TASK REQUIREMENTS:
It would help if you retyped the data exactly, leaving out the pictures.

============================================================

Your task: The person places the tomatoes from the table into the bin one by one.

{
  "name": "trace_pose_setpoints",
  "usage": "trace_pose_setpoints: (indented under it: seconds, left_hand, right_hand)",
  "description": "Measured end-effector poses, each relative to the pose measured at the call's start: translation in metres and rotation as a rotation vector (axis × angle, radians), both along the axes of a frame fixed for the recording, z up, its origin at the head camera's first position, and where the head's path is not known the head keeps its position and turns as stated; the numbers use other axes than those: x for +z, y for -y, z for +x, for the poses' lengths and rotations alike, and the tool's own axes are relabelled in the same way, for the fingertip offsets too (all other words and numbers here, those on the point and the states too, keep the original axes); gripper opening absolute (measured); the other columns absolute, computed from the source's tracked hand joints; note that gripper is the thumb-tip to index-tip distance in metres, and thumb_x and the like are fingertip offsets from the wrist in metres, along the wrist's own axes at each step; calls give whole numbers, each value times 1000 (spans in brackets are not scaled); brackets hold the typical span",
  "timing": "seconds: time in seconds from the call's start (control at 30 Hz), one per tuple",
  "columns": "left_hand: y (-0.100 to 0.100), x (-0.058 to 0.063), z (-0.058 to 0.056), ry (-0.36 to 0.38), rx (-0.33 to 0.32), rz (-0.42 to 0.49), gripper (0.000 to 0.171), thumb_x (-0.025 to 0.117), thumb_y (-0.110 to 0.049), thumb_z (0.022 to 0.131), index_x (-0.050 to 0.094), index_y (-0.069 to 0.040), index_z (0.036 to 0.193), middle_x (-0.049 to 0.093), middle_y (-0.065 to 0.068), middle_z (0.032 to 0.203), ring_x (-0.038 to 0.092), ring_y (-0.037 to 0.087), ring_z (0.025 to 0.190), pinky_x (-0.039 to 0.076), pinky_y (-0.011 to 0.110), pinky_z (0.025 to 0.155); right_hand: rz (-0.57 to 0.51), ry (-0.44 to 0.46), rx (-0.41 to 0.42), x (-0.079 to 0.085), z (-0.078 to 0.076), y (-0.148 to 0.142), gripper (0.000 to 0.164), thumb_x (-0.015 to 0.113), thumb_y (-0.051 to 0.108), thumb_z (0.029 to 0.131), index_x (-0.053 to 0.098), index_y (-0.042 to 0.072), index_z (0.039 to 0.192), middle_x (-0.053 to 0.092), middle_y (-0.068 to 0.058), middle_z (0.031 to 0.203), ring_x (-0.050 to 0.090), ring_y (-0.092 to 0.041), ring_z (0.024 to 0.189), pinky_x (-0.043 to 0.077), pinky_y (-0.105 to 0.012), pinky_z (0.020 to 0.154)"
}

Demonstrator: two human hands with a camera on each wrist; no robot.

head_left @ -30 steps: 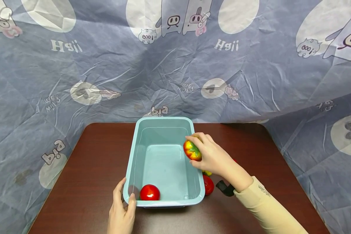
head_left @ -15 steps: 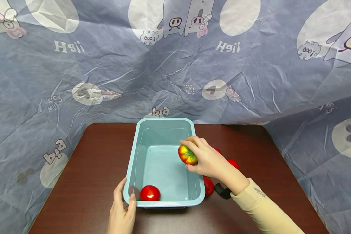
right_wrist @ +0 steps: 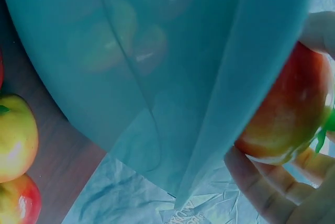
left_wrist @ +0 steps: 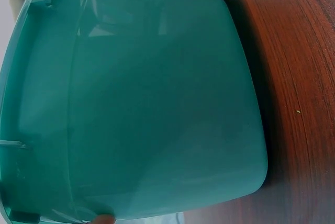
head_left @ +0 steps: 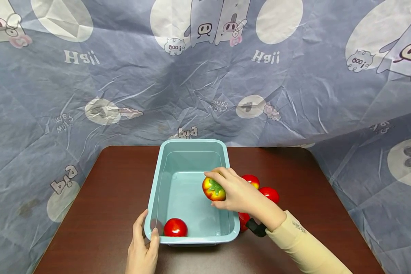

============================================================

SOLVED EXERCISE:
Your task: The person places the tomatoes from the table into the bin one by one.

{
  "name": "trace_pose_setpoints",
  "usage": "trace_pose_setpoints: (indented under it: seconds, left_hand, right_hand)",
  "description": "Measured end-effector poses, each relative to the pose measured at the call's start: translation in metres and rotation as a rotation vector (axis × angle, radians), both along the axes of a frame fixed for the recording, z up, its origin at the head camera's first position, and where the head's path is not known the head keeps its position and turns as stated; the numbers use other axes than those: x for +z, y for -y, z for +x, for the poses' lengths and rotations alike, and the tool's own axes are relabelled in the same way, for the fingertip offsets too (all other words and numbers here, those on the point and the states too, keep the original axes); gripper opening absolute (measured); the other columns absolute, computed from the source's tracked hand joints; note that gripper is the thumb-tip to index-tip distance in metres, and thumb_x and the like are fingertip offsets from the wrist in metres, along the wrist's own axes at each step; calls give whole numbers, each value times 1000 (spans in brackets are not scaled); brackets hold the typical span",
  "timing": "seconds: time in seconds from the call's start (control at 30 Hz), one per tuple",
  "columns": "left_hand: y (-0.100 to 0.100), x (-0.058 to 0.063), z (-0.058 to 0.056), ry (-0.36 to 0.38), rx (-0.33 to 0.32), rz (-0.42 to 0.49), gripper (0.000 to 0.171), thumb_x (-0.025 to 0.117), thumb_y (-0.110 to 0.049), thumb_z (0.022 to 0.131), index_x (-0.050 to 0.094), index_y (-0.069 to 0.040), index_z (0.036 to 0.193), middle_x (-0.049 to 0.093), middle_y (-0.065 to 0.068), middle_z (0.032 to 0.203), ring_x (-0.038 to 0.092), ring_y (-0.037 to 0.087), ring_z (0.025 to 0.190), pinky_x (-0.039 to 0.076), pinky_y (-0.011 to 0.110), pinky_z (0.025 to 0.155); right_hand: rz (-0.57 to 0.51), ry (-0.44 to 0.46), rx (-0.41 to 0.42), x (-0.079 to 0.085), z (-0.078 to 0.076), y (-0.148 to 0.142), gripper (0.000 to 0.164), thumb_x (-0.015 to 0.113), thumb_y (-0.051 to 0.108), thumb_z (0.029 to 0.131), index_x (-0.053 to 0.098), index_y (-0.042 to 0.072), index_z (0.039 to 0.192), middle_x (-0.053 to 0.092), middle_y (-0.068 to 0.058), middle_z (0.031 to 0.203), ring_x (-0.050 to 0.090), ring_y (-0.092 to 0.041), ring_z (0.024 to 0.189), pinky_x (-0.043 to 0.077), pinky_y (-0.105 to 0.012), pinky_z (0.020 to 0.154)"
}

Demonstrator: two human hands with a camera on each wrist; no robot.

head_left @ -30 steps: 
head_left @ -15 steps: 
right_wrist @ +0 steps: 
left_wrist @ +0 steps: 
head_left @ +0 steps: 

An answer has been given, and the exercise is complete.